Legendary former Arsenal manager Arsene Wenger has revealed that it was not his intention to turn to less physical players after the break-up of his second great Gunners side in the mid-2000s, but financial restrictions meant he had little choice but to buy younger individuals.
Having gone unbeaten in the Premier League in 2003/04 and reached the 2006 Champions League final, Arsenal ultimately fell away from the top level and have never fully returned.
Their reputation, where once hard and ruthless across consecutive eras from the likes of Tony Adams, Martin Keown and Ian Wright to Patrick Vieira, Emmanuel Petit and Thierry Henry, became soft from the late 2000s onwards.
In the second half of his 22-year spell in charge, Wenger was unable to replicate the incredible successes he had delivered during that first decade. At one stage, there was even a nine-year trophy drought, while Arsenal haven’t seriously challenged for the Premier League title since 2008.

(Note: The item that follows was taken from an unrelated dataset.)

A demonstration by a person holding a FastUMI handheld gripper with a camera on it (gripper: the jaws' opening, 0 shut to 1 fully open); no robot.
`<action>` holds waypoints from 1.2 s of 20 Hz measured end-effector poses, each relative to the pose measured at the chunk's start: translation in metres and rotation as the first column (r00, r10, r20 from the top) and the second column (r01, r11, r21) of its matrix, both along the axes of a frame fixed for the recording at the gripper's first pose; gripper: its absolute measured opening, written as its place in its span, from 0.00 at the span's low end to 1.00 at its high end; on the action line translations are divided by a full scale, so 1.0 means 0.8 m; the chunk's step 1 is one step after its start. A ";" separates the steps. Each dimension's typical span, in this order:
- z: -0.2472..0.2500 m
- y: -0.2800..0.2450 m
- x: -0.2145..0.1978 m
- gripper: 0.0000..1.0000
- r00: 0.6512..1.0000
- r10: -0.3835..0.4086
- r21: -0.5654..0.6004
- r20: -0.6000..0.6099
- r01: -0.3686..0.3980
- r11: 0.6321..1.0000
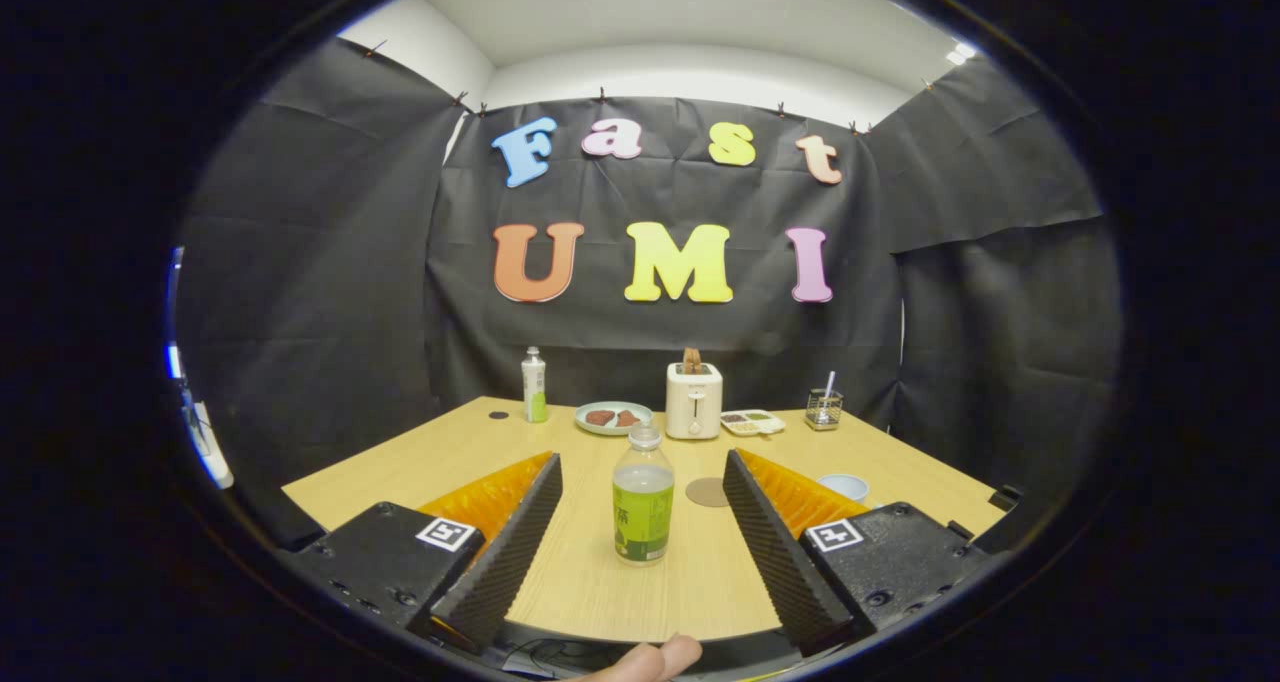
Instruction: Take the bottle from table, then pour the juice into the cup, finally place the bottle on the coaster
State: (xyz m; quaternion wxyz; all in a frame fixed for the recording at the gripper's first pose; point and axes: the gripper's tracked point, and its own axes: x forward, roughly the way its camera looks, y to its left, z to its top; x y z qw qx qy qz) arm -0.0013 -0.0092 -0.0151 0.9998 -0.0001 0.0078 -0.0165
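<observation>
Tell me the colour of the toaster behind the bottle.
White or cream, clearest in the gripper view: the toaster stands beyond the open gripper and the bottle.

Claw: ridged fingers, square marker tags, screwed housings; jaws spread wide.

We see a toaster at the table's far edge, a plate just beside it.
</observation>
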 end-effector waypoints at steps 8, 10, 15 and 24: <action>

“In 2006 we moved into the new stadium at the Emirates. My regret is we could have crowned [that period] with a Champions League win. Unfortunately, it didn’t happen. I will never digest that we had to play with 10 men against Barcelona,” Wenger told The Athletic.
“Once we moved into the stadium that limited resources. At the same time, we had Chelsea and Manchester City coming in with huge finances and they bought our players.
“At first [in the 1990s] we had players who never moved. Then we had players who moved after eight or nine years like Henry and Vieira. I replaced them with younger players because I thought it was the only way I could compensate.
“It was not deliberate to buy players who were less strong. It was just the good players we found like [Cesc] Fabregas were smaller and less physical.”